• Prompt: Reproduce each entry exactly as written.

• Supplied records:
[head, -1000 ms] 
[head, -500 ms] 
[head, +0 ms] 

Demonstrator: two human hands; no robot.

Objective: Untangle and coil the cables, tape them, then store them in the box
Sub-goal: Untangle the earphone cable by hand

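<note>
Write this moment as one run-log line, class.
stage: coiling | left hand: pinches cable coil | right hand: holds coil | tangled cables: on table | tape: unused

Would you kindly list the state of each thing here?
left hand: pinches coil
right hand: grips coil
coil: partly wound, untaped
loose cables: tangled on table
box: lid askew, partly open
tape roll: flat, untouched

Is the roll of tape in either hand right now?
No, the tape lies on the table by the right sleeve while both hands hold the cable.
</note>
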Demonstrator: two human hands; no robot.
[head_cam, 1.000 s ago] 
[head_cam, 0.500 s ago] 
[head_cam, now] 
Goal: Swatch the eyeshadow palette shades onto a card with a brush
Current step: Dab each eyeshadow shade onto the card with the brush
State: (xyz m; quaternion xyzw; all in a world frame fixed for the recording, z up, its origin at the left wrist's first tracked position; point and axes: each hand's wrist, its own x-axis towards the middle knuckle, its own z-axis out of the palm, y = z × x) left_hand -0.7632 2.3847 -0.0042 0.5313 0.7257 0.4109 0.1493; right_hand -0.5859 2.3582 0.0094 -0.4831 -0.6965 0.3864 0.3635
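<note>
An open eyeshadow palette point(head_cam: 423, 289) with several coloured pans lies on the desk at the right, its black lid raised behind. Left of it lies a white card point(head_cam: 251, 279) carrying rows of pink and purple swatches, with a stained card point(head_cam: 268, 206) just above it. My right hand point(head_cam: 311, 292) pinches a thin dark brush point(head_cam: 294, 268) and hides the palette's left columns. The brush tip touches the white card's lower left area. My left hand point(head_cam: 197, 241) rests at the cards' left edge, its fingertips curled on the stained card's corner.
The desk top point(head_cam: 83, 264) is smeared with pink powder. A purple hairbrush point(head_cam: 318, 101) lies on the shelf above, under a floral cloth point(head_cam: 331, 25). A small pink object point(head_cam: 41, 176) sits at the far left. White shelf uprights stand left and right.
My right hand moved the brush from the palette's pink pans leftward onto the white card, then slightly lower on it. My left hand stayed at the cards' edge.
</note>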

• Task result:
[head, -1000 ms] 
[head, -500 ms] 
[head, +0 ms] 

Demonstrator: two human hands; no robot.

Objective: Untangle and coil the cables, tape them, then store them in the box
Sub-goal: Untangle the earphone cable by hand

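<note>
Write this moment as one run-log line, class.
stage: coiling | left hand: pinches cable coil | right hand: holds coil | tangled cables: on table | tape: unused

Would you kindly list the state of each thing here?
left hand: pinches coil
right hand: grips coil
coil: partly wound, untaped
loose cables: tangled on table
box: lid askew, partly open
tape roll: flat, untouched

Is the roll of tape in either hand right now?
No, the tape lies on the table by the right sleeve while both hands hold the cable.
</note>
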Demonstrator: two human hands; no robot.
[head_cam, 1.000 s ago] 
[head_cam, 0.500 s ago] 
[head_cam, now] 
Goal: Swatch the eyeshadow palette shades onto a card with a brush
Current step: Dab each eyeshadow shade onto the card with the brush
State: (xyz m; quaternion xyzw; all in a world frame fixed for the recording, z up, its origin at the left wrist's first tracked position; point and axes: each hand's wrist, its own x-axis towards the middle knuckle, its own z-axis out of the palm, y = z × x) left_hand -0.7632 2.3847 -0.0042 0.5313 0.7257 0.4109 0.1493; right_hand -0.5859 2.3582 0.0094 -0.4831 -0.6965 0.3864 0.3635
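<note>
An open eyeshadow palette point(head_cam: 423, 289) with several coloured pans lies on the desk at the right, its black lid raised behind. Left of it lies a white card point(head_cam: 251, 279) carrying rows of pink and purple swatches, with a stained card point(head_cam: 268, 206) just above it. My right hand point(head_cam: 311, 292) pinches a thin dark brush point(head_cam: 294, 268) and hides the palette's left columns. The brush tip touches the white card's lower left area. My left hand point(head_cam: 197, 241) rests at the cards' left edge, its fingertips curled on the stained card's corner.
The desk top point(head_cam: 83, 264) is smeared with pink powder. A purple hairbrush point(head_cam: 318, 101) lies on the shelf above, under a floral cloth point(head_cam: 331, 25). A small pink object point(head_cam: 41, 176) sits at the far left. White shelf uprights stand left and right.
My right hand moved the brush from the palette's pink pans leftward onto the white card, then slightly lower on it. My left hand stayed at the cards' edge.
</note>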

This exercise is now finished, and nothing remains to add.